The Doctor is rarely flirtatious and even less frequently is it in a way that seems to involve genuine connection. This story is different and we are given a sense of the attraction between the Doctor and Rogue right away, which was crucial to make the emotional arc of the episode seem compelling. It is hard to have deep enough connection in a single episode for there to be a sense of genuine loss, but to the extent it is possible this episode tries to accomplish it. Indeed, this episode is more about loss than about love. Rogue had lost someone. The Doctor had lost everyone. Rogue asks whether the Doctor ever wonders why keep going, and he replies that you have to keep living precisely for those whom you’ve lost, to go on living precisely because they cannot and did not.

The episode “The Giggle” promised that the Doctor would be doing therapy out of order, that this new regeneration would be different and in a better place precisely because of the bigeneration providing an opportunity for slowing down and enjoying having a family. This Doctor may or may not be experiencing that, and that Doctor may or may not be experiencing what Ncuti Gatwa’s Doctor is, although presumably they reconverge in some way if what was said about therapy is true. Either way, the current Doctor is about to move on to new adventures after losing Rogue because “that is what I do.” Ruby refuses to let him do it and provides a hug. From our perspective as viewers, it seems as though ample room has been left for Rogue to return.
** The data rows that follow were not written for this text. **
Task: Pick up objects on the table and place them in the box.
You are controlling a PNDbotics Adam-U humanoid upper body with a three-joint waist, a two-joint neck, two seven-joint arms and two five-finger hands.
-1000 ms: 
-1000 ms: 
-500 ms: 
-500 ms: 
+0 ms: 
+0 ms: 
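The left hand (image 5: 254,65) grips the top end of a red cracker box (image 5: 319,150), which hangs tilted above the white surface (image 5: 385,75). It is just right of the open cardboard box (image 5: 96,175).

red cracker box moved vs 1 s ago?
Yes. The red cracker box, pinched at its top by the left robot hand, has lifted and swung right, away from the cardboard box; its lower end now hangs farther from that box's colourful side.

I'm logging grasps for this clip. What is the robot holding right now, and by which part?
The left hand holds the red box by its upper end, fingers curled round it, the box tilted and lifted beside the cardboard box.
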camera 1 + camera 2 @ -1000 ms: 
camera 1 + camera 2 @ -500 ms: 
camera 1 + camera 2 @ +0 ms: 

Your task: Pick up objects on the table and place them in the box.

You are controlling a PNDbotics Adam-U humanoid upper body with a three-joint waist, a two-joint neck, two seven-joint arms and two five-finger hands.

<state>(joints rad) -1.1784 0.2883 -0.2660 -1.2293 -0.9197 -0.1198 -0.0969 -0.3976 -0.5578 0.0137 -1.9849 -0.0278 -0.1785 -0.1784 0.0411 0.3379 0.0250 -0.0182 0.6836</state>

Also great to have Dungeons and Dragons references in the show! Hard to know what to make of the glimplse of either to the Shalka Doctor or one from “The Curse of Fatal Death.” Probably just a tongue in cheek way of expressing that the Doctor has had more lives than we’ve seen, but who knows.

For Doctor Who to have this relationship the focus of its story on the same day as our local Pride Parade here in Indianapolis made it even more powerful and poignant. Those were incredible moments when Rogue proposed, when he tossed the Doctor the bouquet, and when the Doctor put on his ring. Let’s call it Pride meets Pride and Prejudice.

I will also of course highlight the character of the vicar, the one explicit presence of religion in the episode. The vicar tries to sneak away, but when made to come forward to perform a wedding for the Chuldur, he insists that it would be impossible to consecrate a marriage between creatures from hell. The Chuldur that kills him takes his clerical garb but not his human form, and unlike all the other cosplaying by them throughout the episode in this instance botches the wording of the marriage ceremony and treats them with disdain. As so often, Doctor Who pokes fun at religion on the surface level yet offers something more insightful and appreciative beneath the surface. Creatures that kill for their own entertainment would not be expected to value religion, and while the vicar may have assumed them to be creatures from hell in some more literal sense, metaphorically the phrase seems apt. There must be a basis for evaluating and critiquing those who place no value on the lives of others, who live only for their own pleasure.

We also glimpse the Doctor’s problematic ethics which I discuss in my book on the episode “The Battle of Ranskoor av Kolos.” He avoids killing but has no problem confining beings to suffer for centuries. As we see explicitly in this episode, the Doctor cannot sacrifice a friend even to save the world. It is a thin line that separates being willing to see a whole world sacrificed if it offers the prospect of saving one life of someone you hold dear, and being willing to take lives to protect the interests of one’s own group.

What did you think of “Rogue”? In particular, what do you think of Ruby’s insistence to a 19th century woman that she can do whatever she wants? Modern English speakers live in cultures that often claim that we can do what we want in life, from education to career to marriage and more. It isn’t true even today. We are all constrained in ways that modern freedom-loving individualists bristle at. Is it nevertheless more problematic for someone from modern British culture to assume that what is possible for them is possible for someone in a different era – or in another cultural context in their own era, for that matter?